Give back all of the data, word for word.
^^^^
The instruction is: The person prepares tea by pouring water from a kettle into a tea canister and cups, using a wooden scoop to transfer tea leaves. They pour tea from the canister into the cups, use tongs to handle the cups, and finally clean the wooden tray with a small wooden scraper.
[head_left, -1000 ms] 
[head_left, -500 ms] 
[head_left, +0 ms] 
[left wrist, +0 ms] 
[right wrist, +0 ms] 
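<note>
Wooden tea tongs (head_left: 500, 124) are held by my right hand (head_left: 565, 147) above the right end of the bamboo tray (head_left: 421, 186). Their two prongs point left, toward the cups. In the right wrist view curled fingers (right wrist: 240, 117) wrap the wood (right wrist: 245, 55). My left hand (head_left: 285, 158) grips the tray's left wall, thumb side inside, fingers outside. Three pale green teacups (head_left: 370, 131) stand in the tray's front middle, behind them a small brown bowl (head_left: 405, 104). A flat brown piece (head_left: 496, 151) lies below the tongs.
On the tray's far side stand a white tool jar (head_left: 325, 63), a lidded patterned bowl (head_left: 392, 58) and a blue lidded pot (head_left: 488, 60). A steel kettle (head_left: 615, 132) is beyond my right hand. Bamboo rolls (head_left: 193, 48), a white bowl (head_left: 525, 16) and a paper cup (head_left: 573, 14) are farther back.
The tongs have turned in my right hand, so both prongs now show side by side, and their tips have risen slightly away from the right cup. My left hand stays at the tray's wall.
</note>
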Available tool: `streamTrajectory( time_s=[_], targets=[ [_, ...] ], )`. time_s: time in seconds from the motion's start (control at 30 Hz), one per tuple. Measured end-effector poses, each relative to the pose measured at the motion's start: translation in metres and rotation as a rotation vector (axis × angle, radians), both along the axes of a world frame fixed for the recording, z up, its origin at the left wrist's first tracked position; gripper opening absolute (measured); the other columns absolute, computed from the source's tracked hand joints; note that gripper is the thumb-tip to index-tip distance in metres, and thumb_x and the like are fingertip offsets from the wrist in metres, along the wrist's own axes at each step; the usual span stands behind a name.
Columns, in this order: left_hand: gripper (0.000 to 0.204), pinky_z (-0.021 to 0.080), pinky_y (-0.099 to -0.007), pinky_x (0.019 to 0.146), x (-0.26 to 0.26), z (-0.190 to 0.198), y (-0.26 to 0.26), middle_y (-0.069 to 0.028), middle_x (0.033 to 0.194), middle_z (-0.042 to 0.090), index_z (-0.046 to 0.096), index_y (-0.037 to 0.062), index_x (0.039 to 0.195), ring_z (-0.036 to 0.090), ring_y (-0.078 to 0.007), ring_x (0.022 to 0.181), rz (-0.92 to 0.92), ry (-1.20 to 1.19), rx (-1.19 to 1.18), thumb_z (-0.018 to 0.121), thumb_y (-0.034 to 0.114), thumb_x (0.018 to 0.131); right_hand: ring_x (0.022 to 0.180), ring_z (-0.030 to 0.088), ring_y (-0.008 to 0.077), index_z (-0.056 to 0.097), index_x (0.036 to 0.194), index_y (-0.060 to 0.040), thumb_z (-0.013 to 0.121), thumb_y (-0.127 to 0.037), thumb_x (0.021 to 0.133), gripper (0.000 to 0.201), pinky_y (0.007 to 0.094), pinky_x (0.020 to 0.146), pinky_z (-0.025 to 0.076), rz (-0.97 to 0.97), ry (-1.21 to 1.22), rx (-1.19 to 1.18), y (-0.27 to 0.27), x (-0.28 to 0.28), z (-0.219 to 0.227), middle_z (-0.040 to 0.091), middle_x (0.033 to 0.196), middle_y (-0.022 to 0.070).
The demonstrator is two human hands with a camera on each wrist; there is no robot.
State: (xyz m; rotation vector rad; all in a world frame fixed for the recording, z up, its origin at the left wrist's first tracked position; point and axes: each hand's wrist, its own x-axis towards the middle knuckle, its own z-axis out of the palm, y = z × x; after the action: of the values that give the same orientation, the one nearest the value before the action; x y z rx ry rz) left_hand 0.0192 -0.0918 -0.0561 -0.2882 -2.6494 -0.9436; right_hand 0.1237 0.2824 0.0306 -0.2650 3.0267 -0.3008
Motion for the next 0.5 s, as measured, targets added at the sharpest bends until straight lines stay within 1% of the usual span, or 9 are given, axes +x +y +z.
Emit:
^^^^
▸ **Written solution**:
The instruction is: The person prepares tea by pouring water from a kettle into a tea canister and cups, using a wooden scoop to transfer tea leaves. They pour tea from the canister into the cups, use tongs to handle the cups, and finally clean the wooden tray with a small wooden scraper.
[head_left, -1000 ms] 
[head_left, -500 ms] 
[head_left, +0 ms] 
[left wrist, +0 ms] 
[right wrist, +0 ms] 
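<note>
Wooden tea tongs (head_left: 500, 124) are held by my right hand (head_left: 565, 147) above the right end of the bamboo tray (head_left: 421, 186). Their two prongs point left, toward the cups. In the right wrist view curled fingers (right wrist: 240, 117) wrap the wood (right wrist: 245, 55). My left hand (head_left: 285, 158) grips the tray's left wall, thumb side inside, fingers outside. Three pale green teacups (head_left: 370, 131) stand in the tray's front middle, behind them a small brown bowl (head_left: 405, 104). A flat brown piece (head_left: 496, 151) lies below the tongs.
On the tray's far side stand a white tool jar (head_left: 325, 63), a lidded patterned bowl (head_left: 392, 58) and a blue lidded pot (head_left: 488, 60). A steel kettle (head_left: 615, 132) is beyond my right hand. Bamboo rolls (head_left: 193, 48), a white bowl (head_left: 525, 16) and a paper cup (head_left: 573, 14) are farther back.
The tongs have turned in my right hand, so both prongs now show side by side, and their tips have risen slightly away from the right cup. My left hand stays at the tray's wall.
</note>
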Available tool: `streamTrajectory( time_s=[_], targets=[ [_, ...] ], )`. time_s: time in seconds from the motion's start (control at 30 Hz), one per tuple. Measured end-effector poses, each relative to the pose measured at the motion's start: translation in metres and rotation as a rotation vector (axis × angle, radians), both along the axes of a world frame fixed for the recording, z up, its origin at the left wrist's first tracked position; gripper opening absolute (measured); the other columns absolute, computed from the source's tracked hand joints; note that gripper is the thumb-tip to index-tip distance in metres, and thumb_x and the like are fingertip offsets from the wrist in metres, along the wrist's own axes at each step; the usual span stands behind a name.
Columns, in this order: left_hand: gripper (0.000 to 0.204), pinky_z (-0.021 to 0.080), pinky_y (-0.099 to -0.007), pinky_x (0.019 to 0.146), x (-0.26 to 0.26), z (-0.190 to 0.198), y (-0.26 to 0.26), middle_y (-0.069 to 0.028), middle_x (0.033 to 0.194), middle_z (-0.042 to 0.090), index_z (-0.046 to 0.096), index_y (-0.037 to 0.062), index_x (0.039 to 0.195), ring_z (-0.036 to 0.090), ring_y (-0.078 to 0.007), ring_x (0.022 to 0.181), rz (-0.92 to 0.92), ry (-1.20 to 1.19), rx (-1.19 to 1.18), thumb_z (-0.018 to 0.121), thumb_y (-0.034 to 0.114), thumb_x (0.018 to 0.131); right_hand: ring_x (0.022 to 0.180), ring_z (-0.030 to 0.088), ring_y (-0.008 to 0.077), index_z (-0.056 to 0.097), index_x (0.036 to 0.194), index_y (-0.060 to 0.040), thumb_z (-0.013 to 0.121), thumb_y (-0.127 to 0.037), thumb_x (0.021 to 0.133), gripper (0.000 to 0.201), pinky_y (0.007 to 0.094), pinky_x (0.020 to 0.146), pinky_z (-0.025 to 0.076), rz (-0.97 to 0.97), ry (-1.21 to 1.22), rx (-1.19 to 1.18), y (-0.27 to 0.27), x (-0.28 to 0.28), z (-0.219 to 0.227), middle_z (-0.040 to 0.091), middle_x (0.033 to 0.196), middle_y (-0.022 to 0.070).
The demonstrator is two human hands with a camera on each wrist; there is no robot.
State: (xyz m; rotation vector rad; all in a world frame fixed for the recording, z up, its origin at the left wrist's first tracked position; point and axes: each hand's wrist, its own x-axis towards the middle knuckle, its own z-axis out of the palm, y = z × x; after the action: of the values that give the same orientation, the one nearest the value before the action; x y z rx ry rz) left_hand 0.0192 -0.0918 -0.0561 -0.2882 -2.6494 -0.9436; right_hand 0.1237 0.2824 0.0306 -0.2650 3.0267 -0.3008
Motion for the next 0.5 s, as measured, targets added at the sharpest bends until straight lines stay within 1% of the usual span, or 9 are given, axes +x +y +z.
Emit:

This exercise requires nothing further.